TCC
A decolonialidade na mediação da informação: uma análise dos trabalhos apresentados no GT3 ENANCIB
Fecha
2020-09-28Registro en:
Autor
Andrikonis, Juliana Buzinaro
Institución
Resumen
Librariansihp and Information Science recognizes the need for a controlled
vocabulary for identifying and treating information; however, as is expected from a
democratic informational society, the need for subject areas expansion and
adaptation of those areas in relation to new technological, social and cultural issues,
is inevitable. In this sense, this undergraduate theses proposes to discuss, through
an exploratory bibliographic research, and analyzed from a quali-quantitative
perspective, what are the publication tendencies on ENANCIB, based on the theme
of “decoloniality”. The analisys will be divided into two stages: first, we will survey the
occurrences of themes that represent the decolonial theme in works published in all
GTs, within the time frame of the last 5 years of the event (2016-2021); secondly, we
will carry out a semantic analysis focusing on the GT3, aiming to make a comparison
between both analysis. From this angle, we find that the decolonial theme is debated
in a fragmented way in respect to possible subjects of subcategories, coupled to
social guidelines, specially in subjects relating to resistence, gender and race, which
is the most occuring theme in the GTs that focus on human sciences approaches.

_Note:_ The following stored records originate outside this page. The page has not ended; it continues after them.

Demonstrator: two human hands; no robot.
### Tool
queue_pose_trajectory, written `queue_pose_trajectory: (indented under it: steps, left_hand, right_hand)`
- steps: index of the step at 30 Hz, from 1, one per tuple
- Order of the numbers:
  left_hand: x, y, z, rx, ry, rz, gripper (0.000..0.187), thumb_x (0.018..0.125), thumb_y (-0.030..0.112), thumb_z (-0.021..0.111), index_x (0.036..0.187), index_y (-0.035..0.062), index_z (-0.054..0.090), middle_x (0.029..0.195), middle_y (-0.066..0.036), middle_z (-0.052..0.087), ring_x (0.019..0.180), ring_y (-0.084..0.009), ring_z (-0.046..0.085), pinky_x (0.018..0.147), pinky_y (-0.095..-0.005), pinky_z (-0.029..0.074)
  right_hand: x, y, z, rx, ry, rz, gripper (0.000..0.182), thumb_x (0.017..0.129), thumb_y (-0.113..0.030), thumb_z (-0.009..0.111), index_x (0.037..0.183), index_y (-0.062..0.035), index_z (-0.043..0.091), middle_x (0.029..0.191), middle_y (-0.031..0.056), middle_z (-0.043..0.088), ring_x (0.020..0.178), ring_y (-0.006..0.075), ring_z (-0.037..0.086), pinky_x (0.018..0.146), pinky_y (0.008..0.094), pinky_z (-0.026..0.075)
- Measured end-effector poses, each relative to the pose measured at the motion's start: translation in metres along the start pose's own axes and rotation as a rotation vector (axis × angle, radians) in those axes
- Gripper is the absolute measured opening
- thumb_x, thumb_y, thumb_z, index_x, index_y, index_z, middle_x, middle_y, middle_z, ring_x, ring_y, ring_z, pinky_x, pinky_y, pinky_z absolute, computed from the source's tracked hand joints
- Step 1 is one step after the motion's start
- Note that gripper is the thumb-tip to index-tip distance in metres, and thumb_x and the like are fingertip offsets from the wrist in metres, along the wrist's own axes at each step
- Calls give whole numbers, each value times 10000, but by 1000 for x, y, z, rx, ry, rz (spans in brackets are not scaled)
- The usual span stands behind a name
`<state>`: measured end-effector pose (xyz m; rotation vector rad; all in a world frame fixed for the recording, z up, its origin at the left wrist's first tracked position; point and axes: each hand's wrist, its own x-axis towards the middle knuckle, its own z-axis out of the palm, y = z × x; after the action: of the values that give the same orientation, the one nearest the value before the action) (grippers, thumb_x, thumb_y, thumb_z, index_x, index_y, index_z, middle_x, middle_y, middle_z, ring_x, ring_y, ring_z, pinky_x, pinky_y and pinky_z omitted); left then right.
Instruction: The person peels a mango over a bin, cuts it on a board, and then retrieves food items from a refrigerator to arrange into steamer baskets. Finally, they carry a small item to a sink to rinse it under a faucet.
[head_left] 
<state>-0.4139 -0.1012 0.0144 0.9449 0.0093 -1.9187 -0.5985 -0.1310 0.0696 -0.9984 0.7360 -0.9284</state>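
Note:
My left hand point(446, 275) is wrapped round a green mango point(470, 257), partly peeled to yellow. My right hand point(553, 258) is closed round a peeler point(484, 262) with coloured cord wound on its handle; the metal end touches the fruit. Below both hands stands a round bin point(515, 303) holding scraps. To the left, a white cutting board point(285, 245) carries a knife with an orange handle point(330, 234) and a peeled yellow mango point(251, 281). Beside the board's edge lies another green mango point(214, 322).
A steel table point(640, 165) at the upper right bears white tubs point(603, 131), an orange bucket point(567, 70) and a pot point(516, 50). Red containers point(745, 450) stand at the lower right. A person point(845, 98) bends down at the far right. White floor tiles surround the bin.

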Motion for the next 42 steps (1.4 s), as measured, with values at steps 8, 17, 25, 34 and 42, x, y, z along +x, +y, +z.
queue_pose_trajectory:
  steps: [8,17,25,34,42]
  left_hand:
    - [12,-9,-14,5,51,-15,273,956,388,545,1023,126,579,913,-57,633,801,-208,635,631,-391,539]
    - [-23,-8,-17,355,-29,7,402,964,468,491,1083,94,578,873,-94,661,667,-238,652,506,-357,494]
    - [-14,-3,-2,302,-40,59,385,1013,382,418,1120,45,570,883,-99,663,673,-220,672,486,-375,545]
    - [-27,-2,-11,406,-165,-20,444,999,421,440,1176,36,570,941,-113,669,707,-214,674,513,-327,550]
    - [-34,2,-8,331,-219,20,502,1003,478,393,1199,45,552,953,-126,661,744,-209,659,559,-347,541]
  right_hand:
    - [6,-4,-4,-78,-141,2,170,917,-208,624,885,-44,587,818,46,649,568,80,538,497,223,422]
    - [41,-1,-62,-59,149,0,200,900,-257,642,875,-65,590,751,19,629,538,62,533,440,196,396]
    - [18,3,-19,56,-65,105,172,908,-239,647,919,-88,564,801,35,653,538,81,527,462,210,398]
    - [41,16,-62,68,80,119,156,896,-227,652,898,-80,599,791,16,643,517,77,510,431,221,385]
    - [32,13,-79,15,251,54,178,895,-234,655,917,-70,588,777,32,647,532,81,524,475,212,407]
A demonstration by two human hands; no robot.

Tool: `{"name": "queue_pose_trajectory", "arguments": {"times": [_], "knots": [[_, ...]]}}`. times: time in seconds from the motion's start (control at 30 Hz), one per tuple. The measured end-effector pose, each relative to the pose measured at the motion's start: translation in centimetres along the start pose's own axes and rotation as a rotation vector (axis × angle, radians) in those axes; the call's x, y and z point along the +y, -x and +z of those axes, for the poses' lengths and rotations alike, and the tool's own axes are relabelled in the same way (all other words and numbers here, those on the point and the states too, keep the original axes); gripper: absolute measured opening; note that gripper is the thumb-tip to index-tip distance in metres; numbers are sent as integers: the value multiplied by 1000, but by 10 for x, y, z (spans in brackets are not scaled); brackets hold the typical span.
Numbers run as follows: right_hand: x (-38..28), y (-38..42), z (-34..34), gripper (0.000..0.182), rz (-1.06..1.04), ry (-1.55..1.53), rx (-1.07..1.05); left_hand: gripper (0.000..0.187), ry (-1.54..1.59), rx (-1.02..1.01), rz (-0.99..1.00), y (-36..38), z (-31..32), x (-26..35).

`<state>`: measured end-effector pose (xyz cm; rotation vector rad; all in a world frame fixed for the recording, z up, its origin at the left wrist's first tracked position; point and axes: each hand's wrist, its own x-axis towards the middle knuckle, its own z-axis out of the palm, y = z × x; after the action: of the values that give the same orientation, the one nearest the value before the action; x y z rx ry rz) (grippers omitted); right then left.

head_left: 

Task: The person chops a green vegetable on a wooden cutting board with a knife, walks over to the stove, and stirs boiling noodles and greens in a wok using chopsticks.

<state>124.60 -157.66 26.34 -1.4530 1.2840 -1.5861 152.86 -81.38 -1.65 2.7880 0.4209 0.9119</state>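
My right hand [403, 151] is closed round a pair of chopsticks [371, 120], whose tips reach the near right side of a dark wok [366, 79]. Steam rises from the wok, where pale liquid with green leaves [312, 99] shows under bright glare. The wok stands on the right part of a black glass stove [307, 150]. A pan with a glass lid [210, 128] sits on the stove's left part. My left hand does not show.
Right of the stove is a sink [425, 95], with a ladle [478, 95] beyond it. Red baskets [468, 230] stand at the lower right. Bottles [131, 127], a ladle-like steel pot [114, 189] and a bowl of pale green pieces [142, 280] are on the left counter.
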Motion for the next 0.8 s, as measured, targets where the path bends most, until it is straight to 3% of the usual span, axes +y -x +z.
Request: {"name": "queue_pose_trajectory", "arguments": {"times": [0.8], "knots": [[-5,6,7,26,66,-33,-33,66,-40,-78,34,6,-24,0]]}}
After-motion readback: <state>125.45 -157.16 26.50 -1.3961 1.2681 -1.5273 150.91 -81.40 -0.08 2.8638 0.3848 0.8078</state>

After the data analysis, we found that there’s an urgency in propagating the term
“decoloniality” in Librarianship and Information Science, having in mind the cultural
and social effects and scientific delay which colonialist acctions perpetuate, not only
for information users, but also for all professionals, researchers and natives of a non
colonial euro-american living standard. In this sense, we seek to point out the
relationship between the usage of decolonial terms for visibility of subaltern bodies
and themes that are affected by it, such as LGBTQIA+ people, women, black and
indigenous people, among others, in GT3 publications. With that, we identified that
the decolonial character, even though not always explicitly, marks the Information
Mediation studies in its capability to rethink a plural, more inclusive Librarianship and
Information Science, which reverberates both in sociocultural and academic spaces,
from validation of different knowledge.